■ **What to work on**: Show the lines of the material that contain the word "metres".

———

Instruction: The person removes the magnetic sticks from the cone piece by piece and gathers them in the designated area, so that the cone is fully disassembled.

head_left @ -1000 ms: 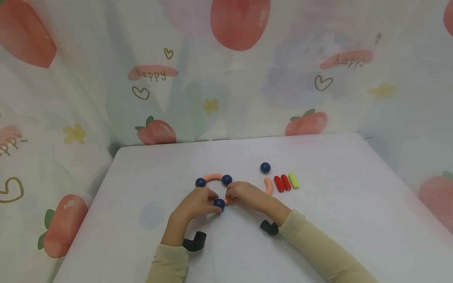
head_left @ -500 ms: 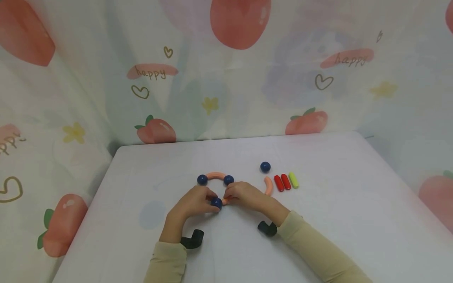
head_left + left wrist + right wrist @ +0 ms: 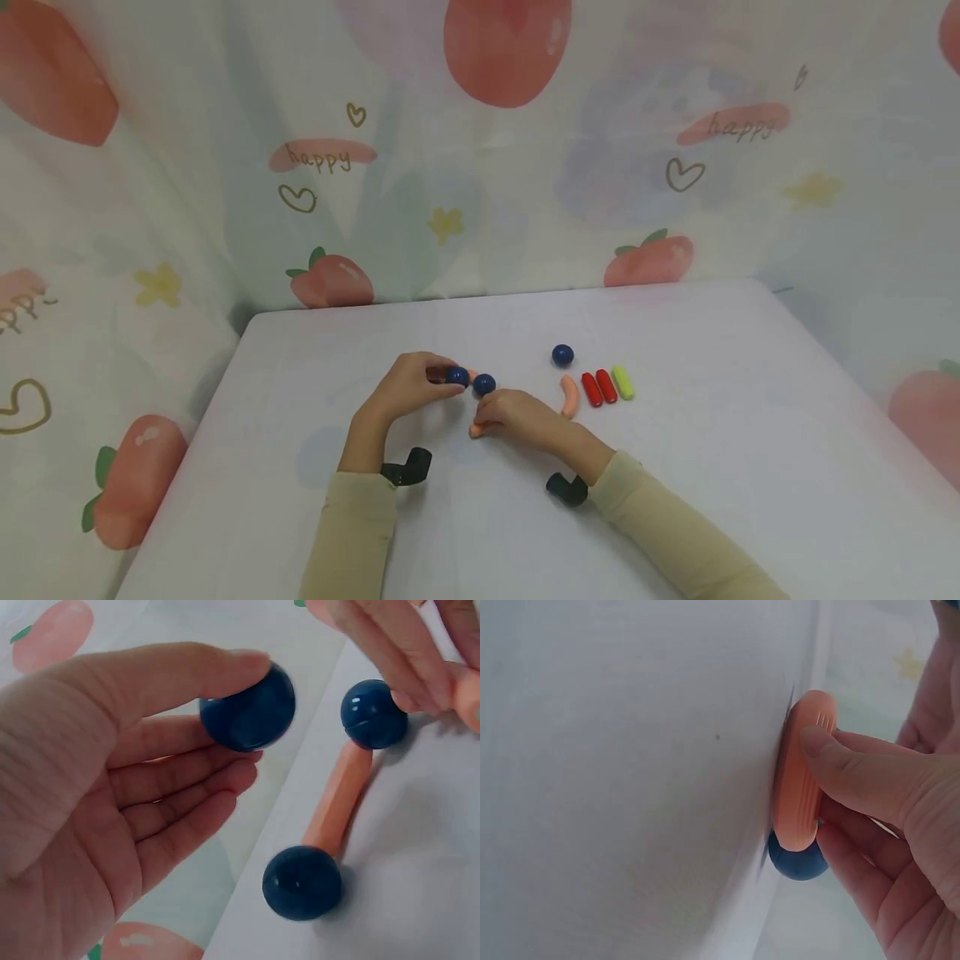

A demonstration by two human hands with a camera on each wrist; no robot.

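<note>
Blue ball [image 3: 251, 716] in grip of left hand [image 3: 407, 387]

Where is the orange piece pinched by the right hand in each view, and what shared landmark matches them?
Head: orange piece, below picture centre, partly hidden.
Left wrist: orange piece, cut off at the upper right edge.
Right wrist: orange piece, right of centre.
Shared landmark: the right hand holding it.
</note>
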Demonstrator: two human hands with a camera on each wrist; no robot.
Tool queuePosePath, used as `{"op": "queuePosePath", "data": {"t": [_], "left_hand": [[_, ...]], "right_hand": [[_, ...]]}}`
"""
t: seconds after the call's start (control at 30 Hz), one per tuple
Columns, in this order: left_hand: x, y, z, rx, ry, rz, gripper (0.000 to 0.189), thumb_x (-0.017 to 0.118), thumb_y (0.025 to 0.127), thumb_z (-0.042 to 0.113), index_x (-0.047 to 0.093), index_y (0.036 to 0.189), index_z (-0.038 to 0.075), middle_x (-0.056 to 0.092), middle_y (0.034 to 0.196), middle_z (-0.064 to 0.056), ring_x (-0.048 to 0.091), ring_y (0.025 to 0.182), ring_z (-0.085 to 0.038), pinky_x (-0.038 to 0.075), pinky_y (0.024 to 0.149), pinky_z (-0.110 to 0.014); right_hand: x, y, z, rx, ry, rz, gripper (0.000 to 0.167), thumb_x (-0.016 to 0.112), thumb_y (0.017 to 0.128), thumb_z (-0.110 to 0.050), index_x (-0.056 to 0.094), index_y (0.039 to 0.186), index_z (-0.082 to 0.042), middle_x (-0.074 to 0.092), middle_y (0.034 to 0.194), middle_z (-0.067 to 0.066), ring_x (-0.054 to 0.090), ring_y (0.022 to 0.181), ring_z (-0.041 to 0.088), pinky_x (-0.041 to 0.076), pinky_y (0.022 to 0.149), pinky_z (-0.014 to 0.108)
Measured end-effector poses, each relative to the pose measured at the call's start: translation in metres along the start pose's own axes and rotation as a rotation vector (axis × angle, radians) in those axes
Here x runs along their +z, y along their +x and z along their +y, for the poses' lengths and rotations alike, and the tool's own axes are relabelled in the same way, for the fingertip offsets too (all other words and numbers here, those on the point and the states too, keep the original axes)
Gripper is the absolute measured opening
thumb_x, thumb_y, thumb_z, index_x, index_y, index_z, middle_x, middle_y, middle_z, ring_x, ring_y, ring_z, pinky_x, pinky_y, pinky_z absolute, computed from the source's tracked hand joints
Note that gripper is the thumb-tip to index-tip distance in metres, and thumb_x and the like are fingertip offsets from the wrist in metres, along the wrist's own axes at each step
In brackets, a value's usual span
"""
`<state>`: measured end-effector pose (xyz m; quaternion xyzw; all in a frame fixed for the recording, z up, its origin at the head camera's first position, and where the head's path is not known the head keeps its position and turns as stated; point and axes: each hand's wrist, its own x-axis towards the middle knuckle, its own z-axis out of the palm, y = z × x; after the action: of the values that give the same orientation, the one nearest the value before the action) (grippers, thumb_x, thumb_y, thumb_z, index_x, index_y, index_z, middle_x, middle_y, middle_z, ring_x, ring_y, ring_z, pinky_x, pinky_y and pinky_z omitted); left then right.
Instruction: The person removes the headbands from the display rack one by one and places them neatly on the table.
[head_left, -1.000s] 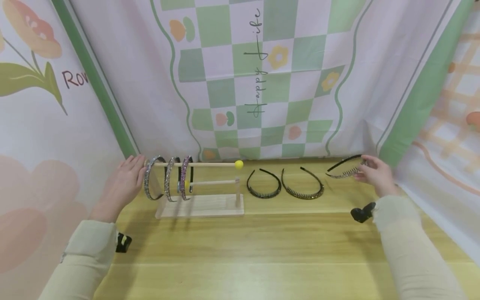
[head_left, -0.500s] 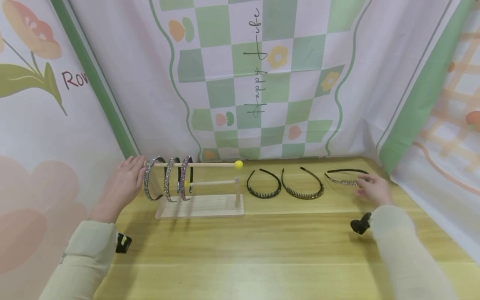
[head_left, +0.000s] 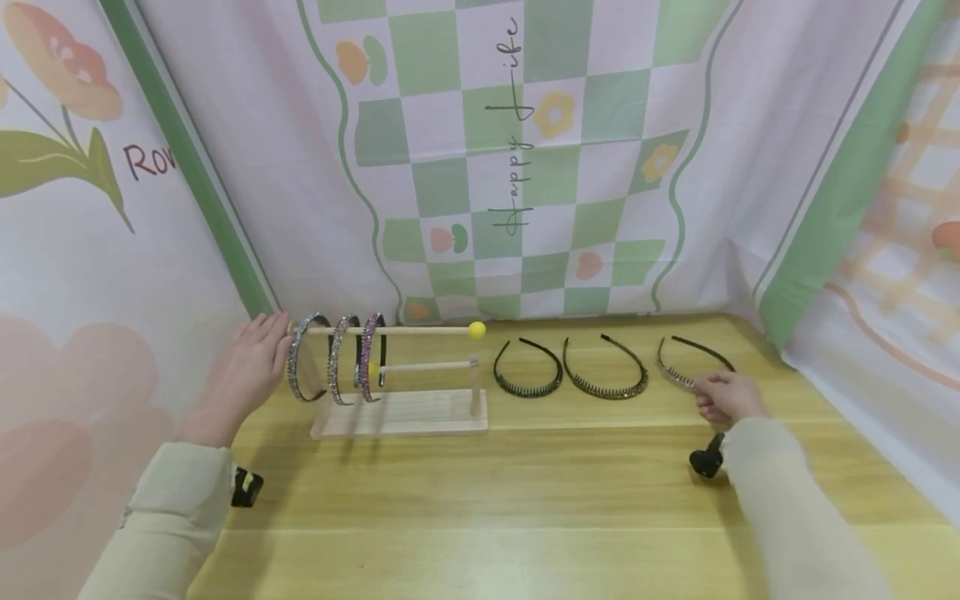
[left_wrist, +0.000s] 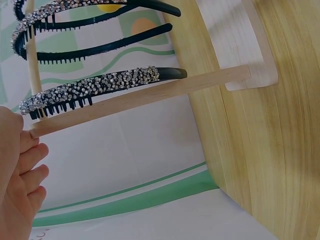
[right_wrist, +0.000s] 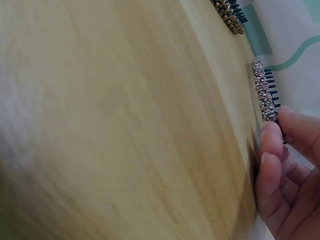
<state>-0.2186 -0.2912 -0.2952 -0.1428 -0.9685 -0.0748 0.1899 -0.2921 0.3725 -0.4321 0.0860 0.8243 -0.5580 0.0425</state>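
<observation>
In the head view my left hand (head_left: 251,367) holds the top left end of a wooden headband stand (head_left: 397,425). Thumb and fingers meet at the top of its upright (left_wrist: 135,102) in the left wrist view. A silver rhinestone headband (head_left: 295,362), another silver one (head_left: 336,362) and a purple one (head_left: 366,358) hang from the upper rod. At the right, my right hand (head_left: 731,398) pinches a silvery toothed headband (head_left: 675,377) near its decorated band, close to the tabletop. The right wrist view shows thumb and fingertips on that headband (right_wrist: 264,92); its far part is hidden.
Two dark toothed headbands, one black (head_left: 528,390) and one with gold-brown stones (head_left: 611,393), lie between the stand and my right hand. A yellow ball (head_left: 477,330) caps the upper rod. Patterned cloth (head_left: 517,183) borders the wooden table (head_left: 480,517) behind and at the sides.
My right hand has lowered the silvery headband towards the table, moved a little left and nearer, and turned it so its ends point backwards. My left hand stays at the stand.
</observation>
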Motion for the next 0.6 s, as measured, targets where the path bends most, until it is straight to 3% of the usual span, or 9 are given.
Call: {"op": "queuePosePath", "data": {"t": [0.33, 0.6], "left_hand": [[-0.0005, 0.0006, 0.0005, -0.003, -0.022, 0.0, 0.048, 0.03, 0.102, 0.02, 0.03, 0.136, -0.013, 0.03, 0.137, -0.033, 0.022, 0.128, -0.049, 0.009, 0.111, -0.048], [-0.0007, -0.0006, 0.0007, -0.004, -0.021, 0.001, 0.047, 0.03, 0.101, 0.019, 0.03, 0.135, -0.013, 0.03, 0.137, -0.033, 0.022, 0.128, -0.049, 0.009, 0.111, -0.048]], "right_hand": [[-0.0001, 0.0052, 0.0034, -0.009, -0.048, -0.007, 0.046, 0.049, 0.093, -0.014, 0.037, 0.124, 0.018, 0.062, 0.069, 0.003, 0.061, 0.057, 0.012, 0.056, 0.054, 0.026], [-0.0019, 0.0041, 0.0004, -0.022, 0.029, -0.044, 0.055, 0.05, 0.094, -0.015, 0.027, 0.134, 0.015, 0.064, 0.072, 0.003, 0.061, 0.057, 0.011, 0.056, 0.055, 0.027]]}}
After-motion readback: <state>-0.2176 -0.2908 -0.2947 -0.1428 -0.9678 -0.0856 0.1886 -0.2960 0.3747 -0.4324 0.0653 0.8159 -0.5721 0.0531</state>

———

■ **Exercise solution**:
Measured end-effector poses, each relative to the pose measured at the call's start: translation in metres along the start pose's own axes and rotation as a rotation vector (axis × angle, radians) in those axes
Note that gripper is the thumb-tip to index-tip distance in metres, and thumb_x and the like are fingertip offsets from the wrist in metres, along the wrist's own axes at each step

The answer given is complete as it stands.